I don’t know about Kelly but Lattner certainly did. UIUC is pretty top for CS. That’s where NCSA is, as in NCSA Mosaic and many others.


Puff piece? Attack vector? It’s just a personal story.


IMHO the best tutorial is Crenshaw's "Let's Build a Compiler" series.


Thank you for the recommendation! I was looking for compiler texts that take a more practical approach.


So few people trained or specialized in language implementation and compiler writing actually get the chance to write compilers. Those jobs are just so rare that many people in that area re-specialize into something else (like AI these days).


It is a Chicken-or-Egg problem, as most commercial attempts at compilers were awful partially compliant bodges, and or expensive.

The GNU gcc groups win is rarely considered these days, but kids who were stuck with masm, risc asm, or Basic thought they were heroes to the hobby.

Slowly, the FOSS compilers grew in features, and commercial entities realized it was less risky to embrace an established compiler ecosystem, and paid people to port in an experienced user-base.

Starting from scratch is hard, as people often make the same logical mistakes. =3

"There are two mistakes one can make along the road to truth...not going all the way, and not starting."(Prince Gautama Siddhartha)


They aren't that rare. And AI is expanding the niche because making parallel linear algebra go zoom zoom is compiler work. There's also a lot of quantum compiler work.


Ya, I almost got a quantum compiler job at Alibaba (they decided to go in a different direction), and a job with Microsoft working complied ML support for Julia also fell through (I passed the interview, but they couldn’t get the head count) before ultimately joining Google working on developer experiences.


All those LLVM forks need maintainers, too.

Then there are the people building compilers accidentally, like in the <xyz>-as-code space. Infrastructure automation deal with grammars, symbol tables, (hopefully) module systems, IRs, and so forth. Only the output is very different.

And of course the toolchain space is larger than just compilers. Someone needs to maintain the assemblers, linkers, debuggers, core runtime libraries. If you are building a Linux distribution, someone has to figure out how the low-level pieces fit together. It's not strictly a compiler engineering role, but it's quite close. Pure compiler engineering roles (such as maintaining a specific register allocator) might be quite rare.

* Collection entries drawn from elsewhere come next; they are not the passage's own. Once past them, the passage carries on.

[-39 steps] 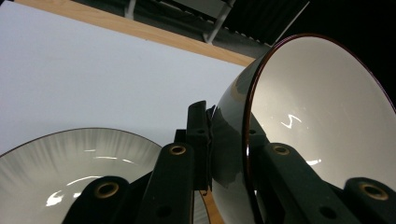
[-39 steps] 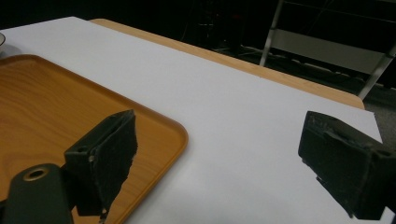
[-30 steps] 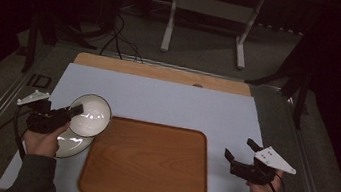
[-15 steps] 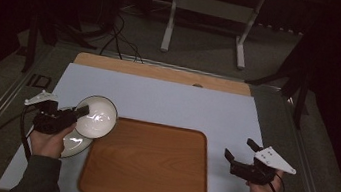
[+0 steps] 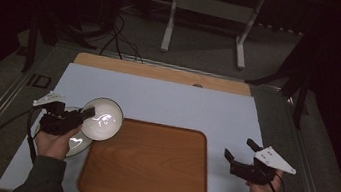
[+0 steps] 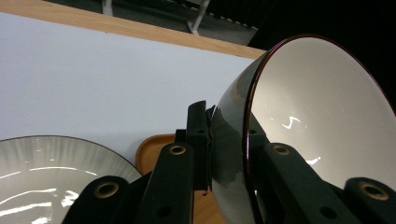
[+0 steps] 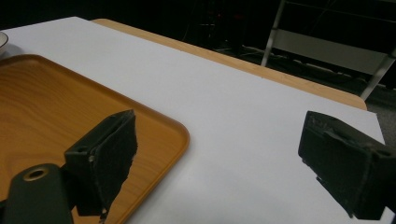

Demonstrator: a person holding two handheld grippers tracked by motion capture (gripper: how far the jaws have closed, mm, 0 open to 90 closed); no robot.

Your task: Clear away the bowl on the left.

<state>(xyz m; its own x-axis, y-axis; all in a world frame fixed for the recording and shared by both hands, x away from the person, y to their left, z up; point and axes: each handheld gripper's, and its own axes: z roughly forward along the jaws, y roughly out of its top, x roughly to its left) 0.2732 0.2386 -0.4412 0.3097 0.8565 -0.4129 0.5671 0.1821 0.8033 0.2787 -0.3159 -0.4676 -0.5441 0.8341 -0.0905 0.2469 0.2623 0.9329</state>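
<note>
A white table point(image 5: 167, 103) holds a wooden tray point(image 5: 149, 161). The left gripper point(image 5: 86, 113) clamps a tilted bowl point(image 5: 102, 119) by its rim, above a plate point(image 6: 42, 172). Level it before lowering onto the tray. The right gripper point(image 5: 241, 152) rests released, empty.

**Bowl tilting above the tray's corner**

We are seeing a white bowl point(image 5: 102, 119) with a dark outside and thin dark-red rim, tipping on its side, pinched at the rim. It is hanging over the far-left corner of the wooden tray point(image 5: 148, 166), beside a pale plate point(image 5: 79, 144) lying flat on the tabletop point(image 5: 182, 105).
</note>
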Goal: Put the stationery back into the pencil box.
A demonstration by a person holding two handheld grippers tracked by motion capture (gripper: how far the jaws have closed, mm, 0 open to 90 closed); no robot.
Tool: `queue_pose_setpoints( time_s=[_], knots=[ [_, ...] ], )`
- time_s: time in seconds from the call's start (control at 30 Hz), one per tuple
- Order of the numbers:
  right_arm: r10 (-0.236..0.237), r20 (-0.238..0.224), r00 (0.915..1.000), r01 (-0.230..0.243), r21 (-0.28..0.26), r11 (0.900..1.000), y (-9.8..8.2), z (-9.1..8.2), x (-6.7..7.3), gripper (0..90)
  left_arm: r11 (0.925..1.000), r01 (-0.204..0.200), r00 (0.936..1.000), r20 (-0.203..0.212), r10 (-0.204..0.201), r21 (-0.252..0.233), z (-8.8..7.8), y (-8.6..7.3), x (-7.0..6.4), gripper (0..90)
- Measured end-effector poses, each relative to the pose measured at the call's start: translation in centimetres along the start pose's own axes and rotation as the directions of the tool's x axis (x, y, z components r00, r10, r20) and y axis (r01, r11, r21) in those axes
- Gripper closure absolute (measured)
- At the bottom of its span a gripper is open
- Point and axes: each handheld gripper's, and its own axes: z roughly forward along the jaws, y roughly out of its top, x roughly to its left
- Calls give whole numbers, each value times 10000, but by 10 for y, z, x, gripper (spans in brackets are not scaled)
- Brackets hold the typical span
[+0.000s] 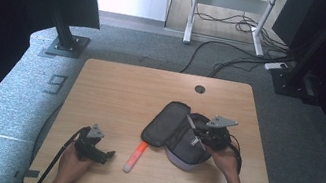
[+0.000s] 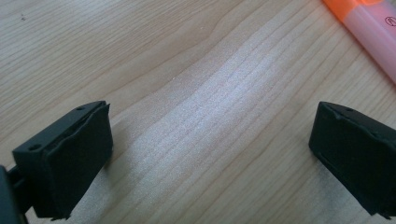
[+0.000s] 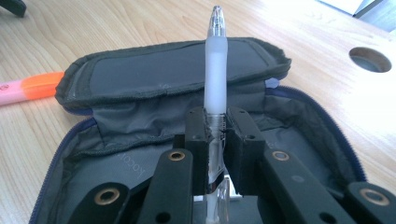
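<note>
Pen poised over the open pouch

Pen [image 3: 215,70], frosted and slim, stands clamped between the right tool's [image 3: 217,140] black pads, its long axis running straight up the middle of the frame. Directly beneath it lies the soft grey fabric pouch [image 3: 177,70], flap thrown back. Lower left in the high view, the left tool [image 1: 106,155] rests spread apart on the grainy wooden desk [image 1: 114,98], near an orange-and-pink highlighter [image 1: 135,156].
</note>
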Motion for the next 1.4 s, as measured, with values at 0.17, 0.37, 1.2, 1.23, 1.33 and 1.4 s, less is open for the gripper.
queue_pose_setpoints(
  time_s=[0.17,0.37,1.2,1.23,1.33,1.4],
  knots=[
    [40,-19,10000,-39,318,9995,-3,10,1,780,10000,1,10000,2,-1,0,0,0,0,0],
    [117,28,9999,-118,707,9974,-4,19,0,778,10000,2,10000,0,-2,0,0,0,0,0],
    [317,503,9982,-363,947,9948,1,28,-4,684,10000,2,10000,0,-2,1,0,0,0,0],
    [297,508,9983,-342,895,9954,2,27,-4,659,10000,3,10000,0,-3,0,0,0,0,0],
    [290,479,9984,-328,807,9962,3,23,-3,552,10000,2,10000,-2,-2,-1,0,0,0,0],
    [279,466,9985,-317,845,9959,3,21,-3,495,10000,3,10000,-1,-3,-3,0,0,0,0]
  ],
)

It's a small field, but probably not that obscure. Despite the efficiency gains from open-source compilers, I don't think it's shrinking.


> This is a personal puff piece.

Seriously? She's posting on her personal blog (that's what her substack is). Up front she says that one of the two kinds of people she's writing for are those who are interested in her personally.

> she needn't use

There are a lot of things that people needn't do, like absurdly talk about "attack vectors".


I might have been a bit harsh in how I phrased it, however if it's just a personal blog post, it does not belong on HN. I don't think most people here are interested in strangers' personal lives.

If it was her who posted it, she should've made it more clear that this is a 'personal journey' post. If it was someone else without her permission, then that should've not done so.

If you look at most of the discussion that emerged around it, it's about the relative technical merits of various compiler frameworks and techniques, and getting a job working with compilers, which I think most people expected to read about.


There's so much wrong with this ... no it wasn't her who posted it, and no one needs her permission to do so. (And how do you know that they didn't get it?) And if it didn't belong on HN then it would have been flagged and killed. It wasn't because it isn't just about her personal life--it has useful and appropriate content for readers of HN. again, up front she says that there are two kinds of people she's writing for. (Even then, the "personal journey" aspects of the article are largely relevant for HN readers interested in being compiler engineers.)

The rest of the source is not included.